Actualités of Monday, 24 November 2025
Source: www.camerounweb.com
Proclamé « président élu » après la contestée élection d’octobre 2025, l’opposant a fui le Cameroun grâce à un réseau de soutien composé de milices, de déserteurs et de notaires nigérians, avant de trouver asile temporaire en Gambie.
L’exil d’Issa Tchiroma Bakary, l’opposant camerounais qui se revendique vainqueur de la présidentielle du 12 octobre 2025, ressemble à un thriller politique. Échappant de justesse à plusieurs tentatives d’arrestation, il a été exfiltré du Cameroun vers le Nigeria par un dispositif de sécurité hétéroclite, avant de trouver un refuge officiel, bien que temporaire, en Gambie.
Fuites et filières : le réseau d’évasion de l’opposant
L’opération d’exfiltration a débuté dans la clandestinité à Garoua, le fief de Tchiroma. Selon des sources proches de l’opposant, son évasion a été orchestrée par un service de sécurité privé aussi surprenant qu’efficace. Ce dernier était composé :
D’anciens militaires camerounais déserteurs, se réclamant d’une « armée loyaliste ».
D’éléments de l’organisation « Pouvoir au peuple », un mouvement dirigé depuis l’étranger.
Ce groupe armé non étatique a assuré la protection de l’opposant et a coordonné sa fuite du territoire camerounais vers la ville de Yola, dans l’État nigérian de l’Adamawa, au début du mois de novembre.
Le financement de cette opération serait lié à un homme d’affaires nigérian installé à Garoua, El Hadj Ba Iya. C’est d’ailleurs à bord du véhicule de son fils que Tchiroma a pris la fuite initiale le jour de l’élection, le 12 octobre.
Le bras de fer sécuritaire entre le Cameroun et le Nigeria
Une fois au Nigeria, la traque n’a pas cessé pour autant. Les services de renseignement camerounais, ayant tracé le téléphone de l’épouse de Tchiroma, Aminata Tchiroma Müller, ont localisé leur cachette à Yola.

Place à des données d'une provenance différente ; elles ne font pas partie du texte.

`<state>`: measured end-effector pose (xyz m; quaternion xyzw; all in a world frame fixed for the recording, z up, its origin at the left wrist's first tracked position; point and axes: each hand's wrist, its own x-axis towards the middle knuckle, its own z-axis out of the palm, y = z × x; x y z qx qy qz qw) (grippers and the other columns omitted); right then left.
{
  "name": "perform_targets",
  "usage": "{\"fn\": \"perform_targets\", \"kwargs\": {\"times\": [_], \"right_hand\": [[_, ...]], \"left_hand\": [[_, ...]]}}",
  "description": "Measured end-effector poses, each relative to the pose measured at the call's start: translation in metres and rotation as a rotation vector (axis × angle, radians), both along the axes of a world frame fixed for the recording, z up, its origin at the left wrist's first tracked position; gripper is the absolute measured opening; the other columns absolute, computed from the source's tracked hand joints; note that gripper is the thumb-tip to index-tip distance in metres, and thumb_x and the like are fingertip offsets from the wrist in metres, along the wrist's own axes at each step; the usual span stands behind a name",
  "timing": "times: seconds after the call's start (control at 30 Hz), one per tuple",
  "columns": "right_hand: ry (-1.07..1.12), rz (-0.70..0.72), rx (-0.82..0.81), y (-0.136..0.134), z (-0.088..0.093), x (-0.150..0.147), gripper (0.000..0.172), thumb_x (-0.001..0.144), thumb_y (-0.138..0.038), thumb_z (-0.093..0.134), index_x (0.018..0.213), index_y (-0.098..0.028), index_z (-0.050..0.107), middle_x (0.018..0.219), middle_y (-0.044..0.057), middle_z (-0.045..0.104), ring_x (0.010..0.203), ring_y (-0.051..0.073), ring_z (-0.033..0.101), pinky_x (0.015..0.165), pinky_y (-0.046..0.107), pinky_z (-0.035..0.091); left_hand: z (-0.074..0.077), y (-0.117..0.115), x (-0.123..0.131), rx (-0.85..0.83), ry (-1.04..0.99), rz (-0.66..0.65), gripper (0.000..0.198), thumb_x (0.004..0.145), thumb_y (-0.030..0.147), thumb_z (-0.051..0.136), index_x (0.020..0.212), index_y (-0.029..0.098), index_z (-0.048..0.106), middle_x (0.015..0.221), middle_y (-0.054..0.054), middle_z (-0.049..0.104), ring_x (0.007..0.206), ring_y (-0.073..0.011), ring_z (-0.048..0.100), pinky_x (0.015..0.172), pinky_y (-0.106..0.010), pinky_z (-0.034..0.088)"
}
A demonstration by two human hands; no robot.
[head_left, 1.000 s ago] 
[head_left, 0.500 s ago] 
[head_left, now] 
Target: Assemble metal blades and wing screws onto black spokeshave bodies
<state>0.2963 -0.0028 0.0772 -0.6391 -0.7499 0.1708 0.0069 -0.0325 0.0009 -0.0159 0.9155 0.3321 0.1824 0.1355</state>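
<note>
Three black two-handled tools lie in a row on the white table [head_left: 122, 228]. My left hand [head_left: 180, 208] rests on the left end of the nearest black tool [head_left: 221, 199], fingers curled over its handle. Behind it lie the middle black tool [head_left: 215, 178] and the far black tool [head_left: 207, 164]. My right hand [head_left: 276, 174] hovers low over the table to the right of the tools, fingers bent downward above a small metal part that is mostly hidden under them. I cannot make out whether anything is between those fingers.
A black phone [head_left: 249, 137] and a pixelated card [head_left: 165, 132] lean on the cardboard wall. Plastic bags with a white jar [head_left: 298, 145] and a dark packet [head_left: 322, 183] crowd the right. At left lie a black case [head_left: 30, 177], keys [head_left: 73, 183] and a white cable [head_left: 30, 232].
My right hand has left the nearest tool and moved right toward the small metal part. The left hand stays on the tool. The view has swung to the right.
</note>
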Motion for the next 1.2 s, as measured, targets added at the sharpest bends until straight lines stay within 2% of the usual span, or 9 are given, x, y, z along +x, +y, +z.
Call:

Ils ont immédiatement alerté leurs homologues de la National Intelligence Agency (NIA) nigériane.
Une opération conjointe était sur le point d’aboutir : le gouverneur de l’Adamawa, Ahmadu Umaru Fintiri, avait même émis un ordre d’interpellation. Cependant, dans un revirement inattendu, ce dernier l’aurait annulé, sauvant l’opposant d’une arrestation quasi certaine.
Selon nos informations, les autorités camerounaises avaient préparé une demande d’extradition, mais ont choisi de ne pas la transmettre officiellement à Abuja, craignant probablement un refus qui aurait constitué un camouflet diplomatique.
Le refuge gambien : asile humanitaire et calcul politique
Sous la pression croissante du Cameroun sur le Nigeria, Issa Tchiroma Bakary a dû reprendre la route de l’exil. Le 7 novembre, il a trouvé refuge en Gambie.
Banjul a officiellement confirmé sa présence le 23 novembre, précisant qu’il avait été admis « temporairement et pour des raisons humanitaires », en raison des « fortes tensions politiques au Cameroun ». Le gouvernement gambien a tenu à marquer le coup en insistant sur le fait qu’il n’accepterait « aucune activité subversive contre un État tiers », un message d’apaisement clairement adressé à Yaoundé.
De son côté, la « Présidence élue du Cameroun », une structure informelle créée par Tchiroma, a remercié la Gambie par la voix de sa porte-parole, Me Alice Nkom.
Pendant que l’opposant trouve asile à l’étranger, ses partisans restés au Cameroun subissent les conséquences de son exil. Les services de renseignement camerounais ont procédé à une série d’arrestations visant des soutiens, des employés et même des membres de la famille de son épouse, dans une tentative apparente de démanteler son réseau interne.
Cette affaire, qui mêle enlèvements évités de justesse, milices privées, déserteurs et jeux d’influence diplomatique, illustre la violence sourde de la crise post-électorale camerounaise et la détermination de l’opposant à continuer la lutte, désormais depuis l’étranger.